Per iniziare, posizionare gli stampi per micropozzetti PDMS, la soluzione di risciacquo antiaderente e l'usura da laboratorio necessaria in una cappa per coltura tissutale. Per lavare gli stampi per micropozzetti PDMS, utilizzare una pipetta da 1.000 microlitri per aggiungere 300 microlitri di soluzione di risciacquo antiaderente a ciascun pozzetto. Quindi centrifugare la piastra, 1, 620 G per tre minuti.
Utilizzare una pompa a vuoto e una pipetta Pasteur per aspirare la soluzione. Successivamente, posizionare 500 microlitri di sospensione cellulare alla concentrazione desiderata nei micropozzetti e centrifugare la piastra a 1.620 G per tre minuti. Posizionare la piastra in un'incubatrice umidificata per consentire la formazione di sferoidi.
Per raccogliere gli sferoidi, utilizzando una pipetta da 1.000 microlitri, aggiungere con decisione 500 microlitri di terreno completo in ciascun pozzetto. Pipettare il terreno aggiunto su e giù in ogni quadrante tre o quattro volte per rimuovere gli speroidi. Quindi utilizzare la pipetta per aspirare delicatamente il terreno contenente gli sferoidi in una provetta per microcentrifuga.
Trasferire 50 microlitri della sospensione steroidea in una provetta per microcentrifuga. Quindi aggiungere in sequenza l'acrilato PEG a 4 bracci e il ditiolo PEG. Miscelare la soluzione risultante pipettandola su e giù per circa 10 volte.
Per ottenere 100 microlitri di una soluzione precursore di idrogel PEG al 10% in peso in volume, pipettare 20 microlitri della soluzione di precursore del gel tra due vetrini rivestiti di parafilm separati con distanziatori di silicone da un millimetro e incubare i vetrini con una soluzione di precursore di gel per consentire la gelificazione. Una volta completata la gelificazione dell'idrogel, utilizzando una spatola, staccare delicatamente i gel dai vetrini separati. Posizionare un gel per pozzetto in una piastra da 24 pozzetti, assicurandosi che la superficie contenente gli sferoidi sia rivolta verso l'alto.

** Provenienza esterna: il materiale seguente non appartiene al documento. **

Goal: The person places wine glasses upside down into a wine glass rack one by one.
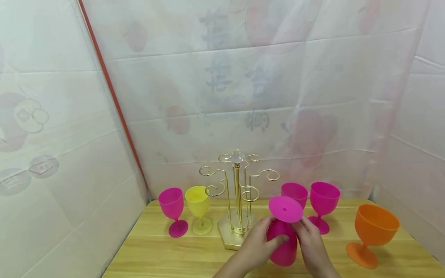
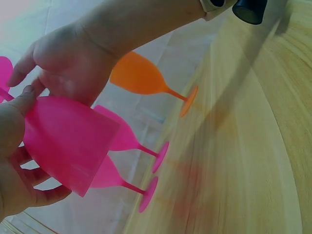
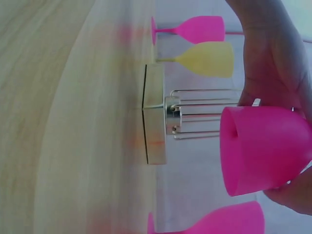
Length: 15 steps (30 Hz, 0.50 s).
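A: What's the biggest thing there?

B: The pale sheeting point(image 1: 240, 92), hung on 3 sides, with faint red prints and lettering on it.

A: After that?

B: The wooden table point(image 1: 167, 255), then the gold rack point(image 1: 238, 200) standing on it, with 6 curled arms around a central post.

A: And the hands?

B: The left hand point(image 1: 256, 244) has its thumb and fingers curled around the bowl of a pink goblet point(image 1: 282, 247). The right hand point(image 1: 311, 247) bends in from the other side, up by the stem, so both have hold of it.

A: Where is that goblet?

B: Above the table, to the right of the rack, upside down, foot on top and mouth towards the wood (the right wrist view looks partly into that mouth).

A: The other goblets?

B: The orange goblet point(image 1: 375, 227) is the widest, upright at the right. 2 more pink goblets point(image 1: 325, 197) stand upright behind the held one. Left of the rack, another upright pink goblet point(image 1: 172, 204) stands beside the yellow goblet point(image 1: 197, 202).

A: Smallest?

B: The clear faceted knob point(image 1: 237, 156) topping the rack.
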Each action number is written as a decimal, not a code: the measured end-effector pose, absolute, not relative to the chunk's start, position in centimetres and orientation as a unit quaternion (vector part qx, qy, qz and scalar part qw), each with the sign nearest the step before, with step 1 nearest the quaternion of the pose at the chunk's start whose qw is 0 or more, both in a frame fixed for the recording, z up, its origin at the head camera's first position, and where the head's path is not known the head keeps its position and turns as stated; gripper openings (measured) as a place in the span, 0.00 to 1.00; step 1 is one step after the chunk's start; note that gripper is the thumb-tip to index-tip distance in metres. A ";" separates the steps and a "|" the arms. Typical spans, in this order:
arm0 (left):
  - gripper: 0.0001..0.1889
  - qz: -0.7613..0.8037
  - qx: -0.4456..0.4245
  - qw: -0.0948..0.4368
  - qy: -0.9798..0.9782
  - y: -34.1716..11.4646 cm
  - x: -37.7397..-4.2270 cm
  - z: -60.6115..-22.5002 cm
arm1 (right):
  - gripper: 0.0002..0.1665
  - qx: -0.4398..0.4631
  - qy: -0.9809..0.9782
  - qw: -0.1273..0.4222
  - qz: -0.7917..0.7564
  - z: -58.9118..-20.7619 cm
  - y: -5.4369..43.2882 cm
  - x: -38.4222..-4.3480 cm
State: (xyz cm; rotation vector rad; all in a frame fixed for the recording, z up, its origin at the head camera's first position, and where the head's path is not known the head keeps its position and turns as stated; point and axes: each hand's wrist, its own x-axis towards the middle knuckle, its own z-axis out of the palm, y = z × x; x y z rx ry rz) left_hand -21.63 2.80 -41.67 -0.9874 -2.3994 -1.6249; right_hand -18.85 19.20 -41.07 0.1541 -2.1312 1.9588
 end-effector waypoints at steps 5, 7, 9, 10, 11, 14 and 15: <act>0.22 -0.538 -0.330 0.032 -0.775 2.8 -21.5 -41.8 | 0.23 0.068 -0.726 0.148 0.668 -40.9 19.0 -18.7; 0.22 -0.543 -0.331 0.025 -0.771 2.7 -21.5 -41.8 | 0.21 0.069 -0.725 0.154 0.668 -40.8 18.9 -18.6; 0.22 -0.545 -0.331 0.021 -0.770 2.7 -21.4 -41.9 | 0.19 0.073 -0.723 0.161 0.668 -40.7 18.9 -18.6; 0.22 -0.547 -0.330 0.019 -0.769 2.7 -21.4 -41.9 | 0.18 0.076 -0.721 0.166 0.669 -40.6 18.9 -18.5; 0.22 -0.548 -0.330 0.017 -0.768 2.7 -21.4 -41.9 | 0.18 0.080 -0.721 0.170 0.667 -40.5 18.9 -18.5; 0.22 -0.549 -0.330 0.016 -0.768 2.7 -21.4 -41.9 | 0.17 0.086 -0.726 0.181 0.658 -40.1 18.8 -18.5; 0.22 -0.552 -0.329 0.014 -0.766 2.6 -21.4 -41.9 | 0.18 0.083 -0.730 0.183 0.653 -40.0 18.8 -18.4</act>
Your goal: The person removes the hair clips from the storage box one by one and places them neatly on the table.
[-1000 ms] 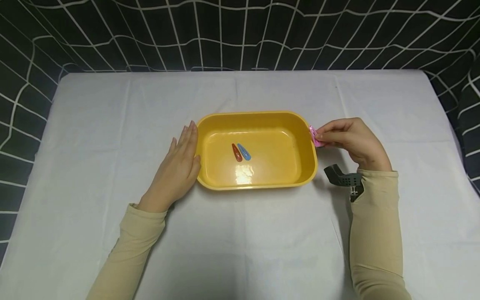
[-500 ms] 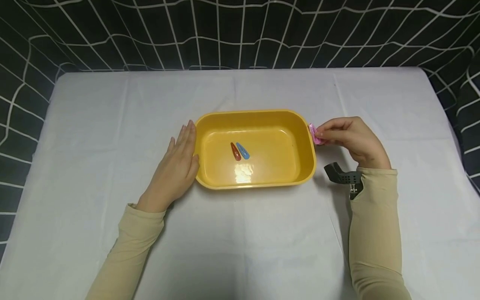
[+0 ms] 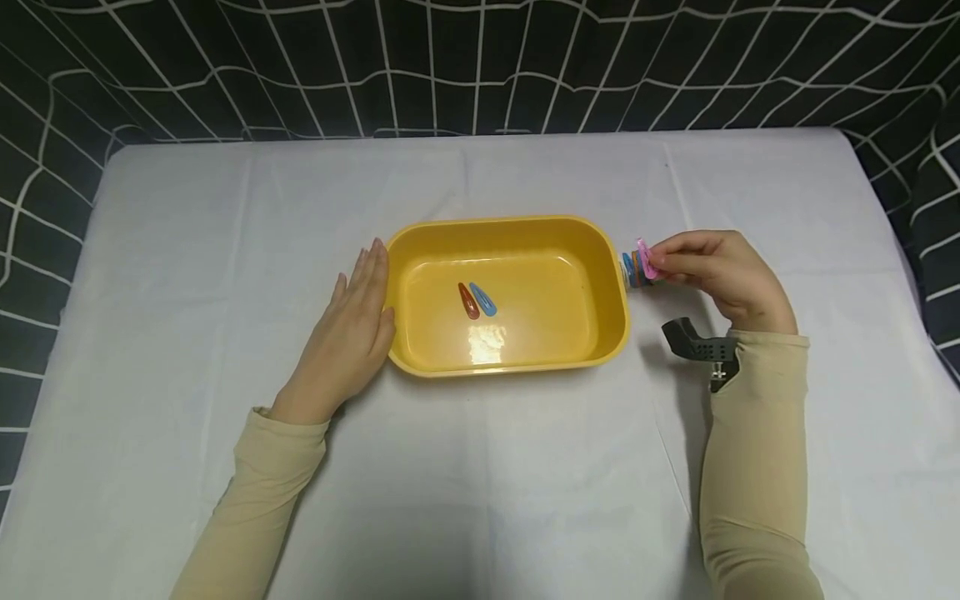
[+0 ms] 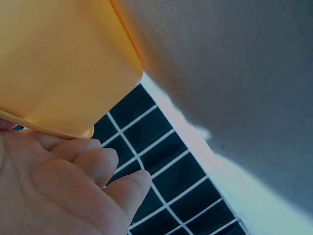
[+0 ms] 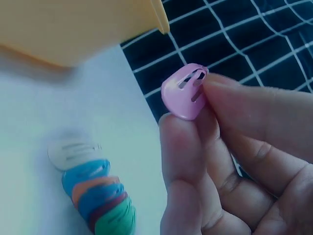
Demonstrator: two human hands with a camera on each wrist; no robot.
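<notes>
Thumb and fingertips of my right hand [image 3: 731, 275] pinch a pink snap hair clip [image 5: 183, 98], held up just right of the yellow tub [image 3: 555, 333]. Below it on the cloth, against the tub's right side, lies an overlapping row of snap hair clips [image 5: 100, 196] in white, blue, orange, dark red and green. The fingers of my left hand [image 3: 337, 342] lie straight along the tub's left rim; in the left wrist view they touch the rim from outside. Inside the tub, a red-brown hair clip [image 3: 468, 301] and a blue hair clip [image 3: 483, 299] lie side by side.
A white cloth [image 3: 480, 483] covers the table under the tub. Behind the table's far edge hangs a dark backdrop with a white grid net [image 3: 480, 75]. A black bracket [image 3: 697, 343] sticks out from the right sleeve at the wrist.
My right hand has shifted a little to the right with the pink hair clip, away from the tub's rim. The row of coloured clips beneath has come into sight. My left hand stays put.
</notes>
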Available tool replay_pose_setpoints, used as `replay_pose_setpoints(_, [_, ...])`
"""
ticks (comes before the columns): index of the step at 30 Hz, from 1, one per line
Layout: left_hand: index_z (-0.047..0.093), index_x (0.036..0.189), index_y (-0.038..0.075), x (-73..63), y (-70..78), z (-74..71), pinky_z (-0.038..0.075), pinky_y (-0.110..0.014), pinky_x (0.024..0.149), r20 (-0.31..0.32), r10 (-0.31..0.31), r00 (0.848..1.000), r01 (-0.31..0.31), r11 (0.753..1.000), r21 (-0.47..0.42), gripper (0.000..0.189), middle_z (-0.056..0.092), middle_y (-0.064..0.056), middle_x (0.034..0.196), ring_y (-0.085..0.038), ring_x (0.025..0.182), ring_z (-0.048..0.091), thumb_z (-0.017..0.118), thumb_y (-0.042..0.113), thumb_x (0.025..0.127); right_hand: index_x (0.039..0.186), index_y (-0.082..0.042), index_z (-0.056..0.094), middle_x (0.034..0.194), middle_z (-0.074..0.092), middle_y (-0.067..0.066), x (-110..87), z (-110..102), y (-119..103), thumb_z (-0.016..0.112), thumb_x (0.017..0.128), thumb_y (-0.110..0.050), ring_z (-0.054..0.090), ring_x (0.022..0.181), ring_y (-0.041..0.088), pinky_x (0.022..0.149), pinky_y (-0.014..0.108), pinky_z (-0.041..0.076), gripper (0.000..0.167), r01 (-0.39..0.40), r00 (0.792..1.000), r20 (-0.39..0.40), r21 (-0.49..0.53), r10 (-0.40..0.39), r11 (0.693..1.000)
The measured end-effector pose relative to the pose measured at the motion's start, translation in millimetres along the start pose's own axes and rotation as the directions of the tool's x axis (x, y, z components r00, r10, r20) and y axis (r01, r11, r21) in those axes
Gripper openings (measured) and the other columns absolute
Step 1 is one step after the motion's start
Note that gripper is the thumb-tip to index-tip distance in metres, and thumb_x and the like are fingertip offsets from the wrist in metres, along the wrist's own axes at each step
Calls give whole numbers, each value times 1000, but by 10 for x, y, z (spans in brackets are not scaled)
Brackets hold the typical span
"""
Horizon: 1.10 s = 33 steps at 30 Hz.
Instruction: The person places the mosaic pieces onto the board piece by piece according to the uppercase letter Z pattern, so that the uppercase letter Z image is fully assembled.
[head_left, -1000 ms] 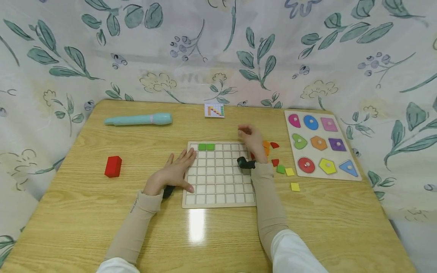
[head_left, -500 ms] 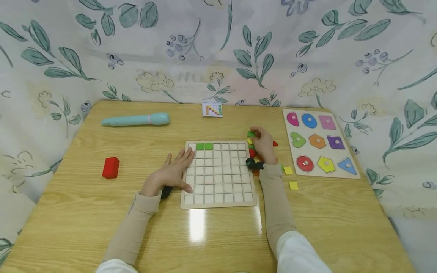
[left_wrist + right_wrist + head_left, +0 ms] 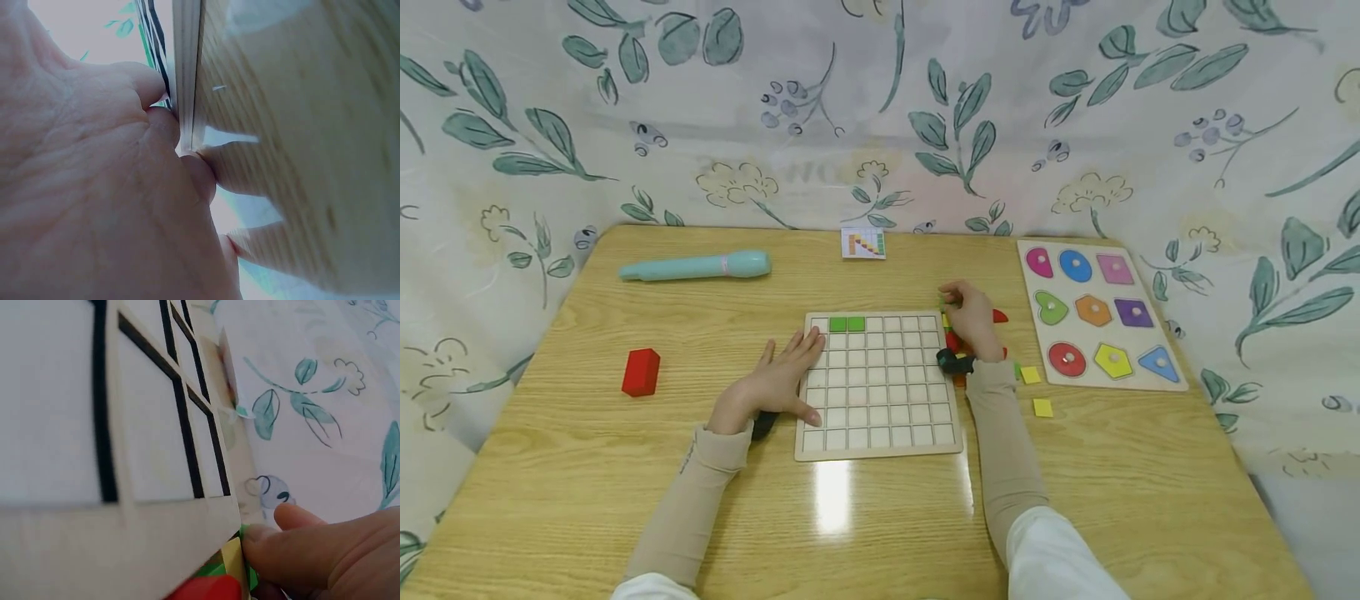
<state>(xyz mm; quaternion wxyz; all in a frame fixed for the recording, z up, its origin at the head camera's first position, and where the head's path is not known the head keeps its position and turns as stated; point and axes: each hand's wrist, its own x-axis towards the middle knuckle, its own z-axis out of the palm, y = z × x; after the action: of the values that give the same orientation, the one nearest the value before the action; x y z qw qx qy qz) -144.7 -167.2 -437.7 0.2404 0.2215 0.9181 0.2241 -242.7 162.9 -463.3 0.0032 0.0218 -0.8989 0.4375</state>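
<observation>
A wooden grid board (image 3: 880, 386) lies in the middle of the table, with two green square tiles (image 3: 847, 324) in its top row. My left hand (image 3: 773, 383) rests spread along the board's left edge, fingers and thumb reaching onto it. Beyond the board's upper right corner, my right hand (image 3: 973, 321) pinches a small green tile (image 3: 244, 530) between thumb and fingers, mostly hidden by them. Beneath that hand, a red piece (image 3: 209, 589) and a yellow piece (image 3: 232, 555) show beside the board's edge; the hand and wrist cover much of this loose pile.
A pattern card (image 3: 863, 243) stands at the back. To the right lies a shape puzzle board (image 3: 1086, 372), with loose yellow tiles (image 3: 1042, 407) nearer me. A red block (image 3: 641, 372) and a turquoise tapered stick (image 3: 694, 267) are on the left. Patterned cloth hangs behind the table.
My right hand has moved right from over the board's upper right corner to the loose pieces, and its fingers have closed on a green tile. My left hand stays on the board.
</observation>
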Motion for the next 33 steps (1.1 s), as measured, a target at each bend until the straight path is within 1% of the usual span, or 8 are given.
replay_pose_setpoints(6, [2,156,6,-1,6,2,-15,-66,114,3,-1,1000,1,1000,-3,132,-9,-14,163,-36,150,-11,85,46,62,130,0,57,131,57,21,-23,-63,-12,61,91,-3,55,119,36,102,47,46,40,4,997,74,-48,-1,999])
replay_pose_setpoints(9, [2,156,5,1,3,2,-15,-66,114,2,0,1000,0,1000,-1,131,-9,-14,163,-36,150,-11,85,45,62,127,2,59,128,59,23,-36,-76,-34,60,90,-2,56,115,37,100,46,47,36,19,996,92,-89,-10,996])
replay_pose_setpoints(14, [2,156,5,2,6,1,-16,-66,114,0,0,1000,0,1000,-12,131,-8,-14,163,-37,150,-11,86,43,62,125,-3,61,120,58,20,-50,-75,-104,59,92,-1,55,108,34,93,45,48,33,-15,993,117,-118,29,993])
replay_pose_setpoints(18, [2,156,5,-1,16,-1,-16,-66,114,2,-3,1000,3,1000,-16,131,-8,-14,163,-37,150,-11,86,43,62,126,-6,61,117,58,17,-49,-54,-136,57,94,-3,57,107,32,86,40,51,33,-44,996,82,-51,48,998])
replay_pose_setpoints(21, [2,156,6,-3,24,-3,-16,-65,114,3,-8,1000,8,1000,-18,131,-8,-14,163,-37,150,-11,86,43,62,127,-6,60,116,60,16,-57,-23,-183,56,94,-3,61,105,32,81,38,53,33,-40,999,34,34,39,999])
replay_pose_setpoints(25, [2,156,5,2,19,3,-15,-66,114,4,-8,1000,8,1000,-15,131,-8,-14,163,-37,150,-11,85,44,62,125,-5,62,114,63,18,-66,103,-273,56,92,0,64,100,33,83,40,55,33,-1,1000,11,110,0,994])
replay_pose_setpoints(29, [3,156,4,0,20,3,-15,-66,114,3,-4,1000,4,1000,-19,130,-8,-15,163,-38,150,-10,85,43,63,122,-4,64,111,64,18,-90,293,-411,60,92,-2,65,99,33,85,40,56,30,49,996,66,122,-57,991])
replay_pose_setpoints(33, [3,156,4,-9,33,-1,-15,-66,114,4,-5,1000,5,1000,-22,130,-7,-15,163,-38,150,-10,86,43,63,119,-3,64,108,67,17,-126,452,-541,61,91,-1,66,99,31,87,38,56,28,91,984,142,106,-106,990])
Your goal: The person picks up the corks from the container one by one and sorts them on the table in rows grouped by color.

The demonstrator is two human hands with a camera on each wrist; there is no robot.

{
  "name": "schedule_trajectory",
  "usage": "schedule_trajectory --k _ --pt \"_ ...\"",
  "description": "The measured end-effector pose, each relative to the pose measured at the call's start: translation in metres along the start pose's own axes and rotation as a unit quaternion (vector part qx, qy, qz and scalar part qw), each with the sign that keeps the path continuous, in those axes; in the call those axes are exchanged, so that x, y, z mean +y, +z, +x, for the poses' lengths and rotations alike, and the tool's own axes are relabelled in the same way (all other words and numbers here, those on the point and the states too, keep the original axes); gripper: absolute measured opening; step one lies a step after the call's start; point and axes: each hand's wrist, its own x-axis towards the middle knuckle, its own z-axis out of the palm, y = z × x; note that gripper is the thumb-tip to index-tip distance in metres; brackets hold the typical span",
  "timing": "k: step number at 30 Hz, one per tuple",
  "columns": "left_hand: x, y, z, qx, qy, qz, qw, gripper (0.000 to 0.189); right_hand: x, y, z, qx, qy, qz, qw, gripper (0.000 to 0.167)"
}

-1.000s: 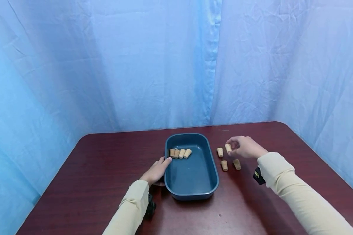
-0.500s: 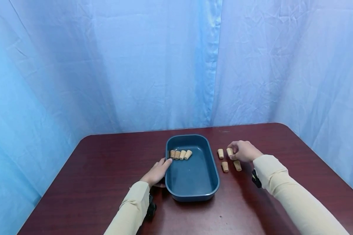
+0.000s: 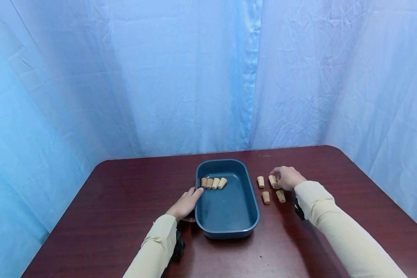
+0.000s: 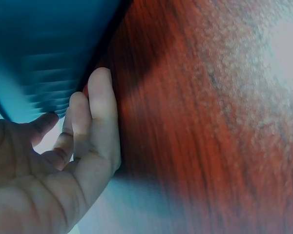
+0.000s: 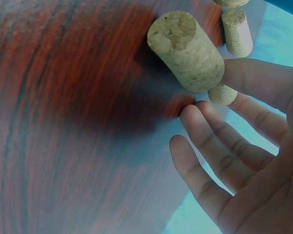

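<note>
My left hand grips the left side of a deep blue-grey rectangular tray, thumb on the rim; the left wrist view shows its fingers against the lower outer wall. Several tapered corks lie side by side in the tray's far left part. Right of the tray, my right hand pinches a pale cork at the table top, partly hidden by the thumb in the right wrist view. Three other corks surround it: one to its left, a front-left cork and a front-right cork.
The dark red wooden table has rounded far corners. Light blue curtains hang behind it and on both sides. Black wrist cameras sit under both sleeves, the left one close to the table top.
My right hand has lowered slightly toward me with the pinched cork, bringing it down in line with the cork to its left. The left hand and the tray stay in place.
</note>
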Motion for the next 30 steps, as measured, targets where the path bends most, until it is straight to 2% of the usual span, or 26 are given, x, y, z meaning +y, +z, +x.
schedule_trajectory --k 16,25,30 --pt "0.0006 0.0 -0.0021 -0.001 -0.001 0.003 1.0 0.068 -0.0053 0.0007 0.0056 -0.023 0.026 -0.019 0.9992 0.035" --pt "0.0005 0.0001 -0.0013 0.0 0.0 0.002 1.0 0.067 -0.006 -0.0015 0.006 -0.035 0.028 -0.013 0.9989 0.039" --pt "0.0005 0.0002 -0.0006 -0.001 0.0 0.002 1.0 0.068 -0.0029 -0.0011 0.0042 -0.027 0.017 -0.006 0.9995 0.039"
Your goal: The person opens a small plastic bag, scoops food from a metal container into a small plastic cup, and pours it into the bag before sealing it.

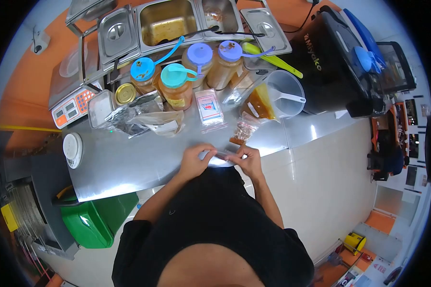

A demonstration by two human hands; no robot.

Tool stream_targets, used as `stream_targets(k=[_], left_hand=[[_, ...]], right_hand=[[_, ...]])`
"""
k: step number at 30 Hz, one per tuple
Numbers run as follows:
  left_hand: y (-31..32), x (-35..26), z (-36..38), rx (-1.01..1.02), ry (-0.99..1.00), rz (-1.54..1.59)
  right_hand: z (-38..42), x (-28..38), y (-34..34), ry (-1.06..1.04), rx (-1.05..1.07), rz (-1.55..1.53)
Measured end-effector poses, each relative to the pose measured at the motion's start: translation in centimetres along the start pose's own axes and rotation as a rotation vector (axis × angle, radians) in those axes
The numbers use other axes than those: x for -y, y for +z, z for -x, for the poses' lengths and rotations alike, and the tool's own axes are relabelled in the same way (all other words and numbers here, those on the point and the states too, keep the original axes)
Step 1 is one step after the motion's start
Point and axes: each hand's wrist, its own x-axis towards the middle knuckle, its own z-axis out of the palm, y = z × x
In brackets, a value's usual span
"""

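— What do the two hands hold?

— The left hand (pixel 192 161) and the right hand (pixel 248 160) hold together a small clear plastic bag (pixel 219 157), thin and shiny. The fingers of each hand are closed on one end of it, and the bag is stretched flat between them. It is at the near edge of the worktop (pixel 129 165), just in front of the person's black shirt.

— How is the worktop?

— It is smooth grey metal and it reflects the light. Just beyond the right hand lies a small packet (pixel 244 130) of clear plastic with something brown inside; I cannot tell what. Farther back lies a flat rectangular packet (pixel 209 108), white with a red and blue print.

— And behind these?

— Four round plastic jars with amber content stand close together: two have teal lids (pixel 175 75) and two have violet lids (pixel 199 53). At their right a clear plastic jug (pixel 283 93) holds brown sauce and a white spoon. At their left lies a crumpled silver foil bag (pixel 133 115), and near it a round gold tin lid (pixel 125 93). A scale with orange buttons (pixel 72 107) stands at the left end. At the far side, steel trays (pixel 167 21) are sunk in the counter, some of them with lids.
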Motion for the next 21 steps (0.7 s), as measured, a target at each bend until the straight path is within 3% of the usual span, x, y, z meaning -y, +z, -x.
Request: stream_targets(k=[2,3,5,7,9,10,14,18,21], left_hand=[[0.3,0.5,-1.8,-0.079,0.216,-0.171],[0.4,0.4,-2.7,-0.077,0.223,-0.169],[0.6,0.0,-4.4,-0.212,0.504,-0.709],[0.8,1.3,-5.3,-0.227,0.517,-0.78],[0.7,2.7,-5.9,-0.244,0.531,-0.854],[0.5,3.3,-5.9,-0.214,0.507,-0.845],[0.0,4.2,-5.5,-0.089,0.343,-0.9],[-0.2,2.3,-6.0,-0.096,0.438,-0.84],[-0.8,3.3,-6.9,0.013,0.462,-0.914]], right_hand=[[-1.6,-0.3,-1.3,-0.02,-0.063,-0.028],[-2.4,-0.3,-1.9,-0.037,-0.12,-0.062],[-4.0,-0.3,-3.5,-0.012,-0.16,0.12],[-4.3,-0.3,-4.1,0.015,-0.2,0.305],[-4.4,-0.3,-4.0,-0.253,-0.537,0.6],[-4.1,-0.2,-3.9,-0.292,-0.589,0.584],[-2.7,0.9,-0.8,-0.257,-0.566,0.248],[-2.2,1.7,3.1,-0.312,-0.265,0.281],[-2.4,1.3,5.0,-0.394,-0.158,0.23]])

Aggiungere 500 microlitri di terreno completo a ciascun pozzetto per immergere completamente l'idrogel. Posizionare la piastra a più pozzetti in un incubatore umidificato per coltivare le cellule. La tecnica descritta che utilizza stampi a micropozzetti ha portato alla formazione di sferoidi con forme sferiche e polidispersità strettamente controllata.
Per sferoidi con 3.300 cellule per micropozzetto, la dimensione media dello sferoide era di circa 250 micron e la circolarità era maggiore di 0,8, considerando un valore di 1 come una sfera perfetta. I diametri degli sferoidi dipendevano dalle dimensioni del micropozzetto e dal numero di cellule per micropozzetto.